Currently that example will hit https://github.com/JuliaDiff/ChainRules.jl/blob/v1.44.5/src/rulesets/Base/nondiff.jl#L99, so AD never gets to generate a pullback for within_grad
. Zygote could in theory do enough constant prop + folding to realize that any(within_gradient, ...) == true
, but in practice I don't think anyone is interested in writing one (using IRTools, because we're still stuck with that) that matches Julia's built-in behaviour from scratch!
So a cond
-like construct could be the path of least resistance. It does feel somewhat unidiomatic to write out each branch as a function instead of using a conditional, but at least for Zygote there is value in hiding said conditional where AD can't see it. My main concern would be whether adding an extra 2+ functions to compile for each branch like this negatively impacts latency, but that can be easily tested once a prototype exists.
Shall we touch this up & merge it? It's not perfect, but nor is what we have right now.
Let's do this.
@dfdx, do you mind fleshing that cond
idea out a bit more and linking it back here once done? I wouldn't want to have it lost after this PR is done. Location of the writeup doesn't matter, but if you're looking for one I opened https://github.com/JuliaDiff/AbstractDifferentiation.jl/issues/66 a while back.

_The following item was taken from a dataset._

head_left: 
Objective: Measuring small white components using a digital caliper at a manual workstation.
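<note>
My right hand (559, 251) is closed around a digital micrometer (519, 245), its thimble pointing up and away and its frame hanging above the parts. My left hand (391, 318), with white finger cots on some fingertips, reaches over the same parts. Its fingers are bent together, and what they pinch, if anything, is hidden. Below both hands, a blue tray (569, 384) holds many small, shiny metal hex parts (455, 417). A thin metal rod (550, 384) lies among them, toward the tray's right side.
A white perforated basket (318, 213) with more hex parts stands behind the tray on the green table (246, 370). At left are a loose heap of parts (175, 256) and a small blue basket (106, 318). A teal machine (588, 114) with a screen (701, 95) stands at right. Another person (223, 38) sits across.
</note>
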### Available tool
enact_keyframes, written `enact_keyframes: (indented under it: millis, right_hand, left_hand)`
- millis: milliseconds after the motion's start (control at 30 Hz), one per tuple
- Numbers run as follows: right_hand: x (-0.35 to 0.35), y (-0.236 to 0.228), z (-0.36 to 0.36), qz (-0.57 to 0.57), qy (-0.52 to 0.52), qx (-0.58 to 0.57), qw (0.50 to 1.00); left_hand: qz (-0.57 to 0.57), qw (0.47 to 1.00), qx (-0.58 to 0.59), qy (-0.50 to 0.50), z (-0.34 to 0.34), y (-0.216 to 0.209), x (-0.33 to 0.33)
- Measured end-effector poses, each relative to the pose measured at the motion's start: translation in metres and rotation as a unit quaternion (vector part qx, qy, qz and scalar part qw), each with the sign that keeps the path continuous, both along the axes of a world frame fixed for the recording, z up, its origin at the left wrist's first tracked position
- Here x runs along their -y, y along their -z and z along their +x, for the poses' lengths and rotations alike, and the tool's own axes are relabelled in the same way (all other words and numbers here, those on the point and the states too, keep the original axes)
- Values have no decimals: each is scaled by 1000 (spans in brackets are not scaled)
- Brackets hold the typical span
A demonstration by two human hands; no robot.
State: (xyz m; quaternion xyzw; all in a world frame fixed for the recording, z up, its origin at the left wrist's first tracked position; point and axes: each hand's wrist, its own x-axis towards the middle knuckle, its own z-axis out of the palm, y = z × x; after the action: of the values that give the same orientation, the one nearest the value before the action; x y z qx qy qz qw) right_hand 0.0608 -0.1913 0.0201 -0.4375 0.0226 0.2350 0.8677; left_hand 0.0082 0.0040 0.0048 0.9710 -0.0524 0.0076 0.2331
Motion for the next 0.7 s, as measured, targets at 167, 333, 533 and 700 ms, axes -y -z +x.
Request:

We can add this here, but ChainRulesCore seems a better place.
One reason not ChainRules is that we'd like this to work for ForwardDiff (https://github.com/FluxML/Flux.jl/issues/2122) and Tracker (https://github.com/FluxML/Tracker.jl/issues/133), and that's really the point of moving it from Flux, and neither depend on CR.
Today's 744309a adds ForwardDiff via Requires.
Another is that this is a bit of a dodgy mechanism, it's what Flux uses but really needs tests for each use to make sure AD hasn't out-smarted us.